Equinix offers two deployment models:

• Virtual Firewall, running¹ on the Managed Private Cloud platform in an IBX data center.

• Physical Firewall, as part of a managed solution. It can be installed in either your Licensed Space or optionally in Managed Services Licensed Space in an IBX data center².

Note:
¹ Resources are included in Virtual Firewall Product.
² Subject to availability.

The benefits of the service include the following:

• Use of the latest firewall technology

• No major investments upfront, only a setup fee and monthly service fee

• Easy and quick upscaling of the required capacity (applicable to virtual appliance)

• Choice of additional functionality on top of the Next-Generation Firewall, such as Intrusion Prevention services or Advanced/Unified Threat Protection

• Self-service portal for policy configuration and access to reporting

• High availability through an active-passive firewall pair setup

• Compliant with European privacy legislation (auditable)

• Managed by an experienced and certified Equinix Security Team.

Managed Firewall service is available in select IBX data centers.

The figure below shows how applications hosted on Managed Private Cloud and/or in (customer) Licensed Space (colocation) are protected with the MFW and how users on different networks can securely access the applications and systems. It also shows the access for self-service and logging.

The Managed Firewall, which is by default a high availability pair, has two Virtual Firewall Domains (VDOMs):

• Customer domain – Monitors and controls the traffic between the different trusted and untrusted network segments. This is the actual Customer Firewall.

• Management domain – Used for management, only connected to the Equinix management environment. There's no connection between customer traffic and Equinix Management traffic.

In above example your applications are hosted on the Managed Private Cloud and in the Colocation space. The Firewall (customer domain) controls access to and from the Internet, the wide area network (WAN) and the network segments in Managed Private Cloud and colocation, based on a rule set which is configured via the self-service portal and/or a change request.

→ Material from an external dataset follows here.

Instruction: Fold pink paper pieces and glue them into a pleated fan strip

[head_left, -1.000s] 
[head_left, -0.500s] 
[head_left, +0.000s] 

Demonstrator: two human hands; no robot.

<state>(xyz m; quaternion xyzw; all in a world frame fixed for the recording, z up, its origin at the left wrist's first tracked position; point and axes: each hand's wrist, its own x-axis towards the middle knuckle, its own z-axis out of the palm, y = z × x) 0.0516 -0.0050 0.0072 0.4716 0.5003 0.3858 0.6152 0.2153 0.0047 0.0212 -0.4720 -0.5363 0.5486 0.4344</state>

The Central Management System, which includes a self-service management portal and Analyzer Portal uses a Management VDOM to manage the customer’s Firewall (Customer VDOM).

The Analyzer system collects logging and events information to provide online and real-time visibility via the portal.

Optionally, logging information from the Customer domain can be send to an external SIEM system, so you can combine the information with the security logging and events from your other systems for holistic security monitoring.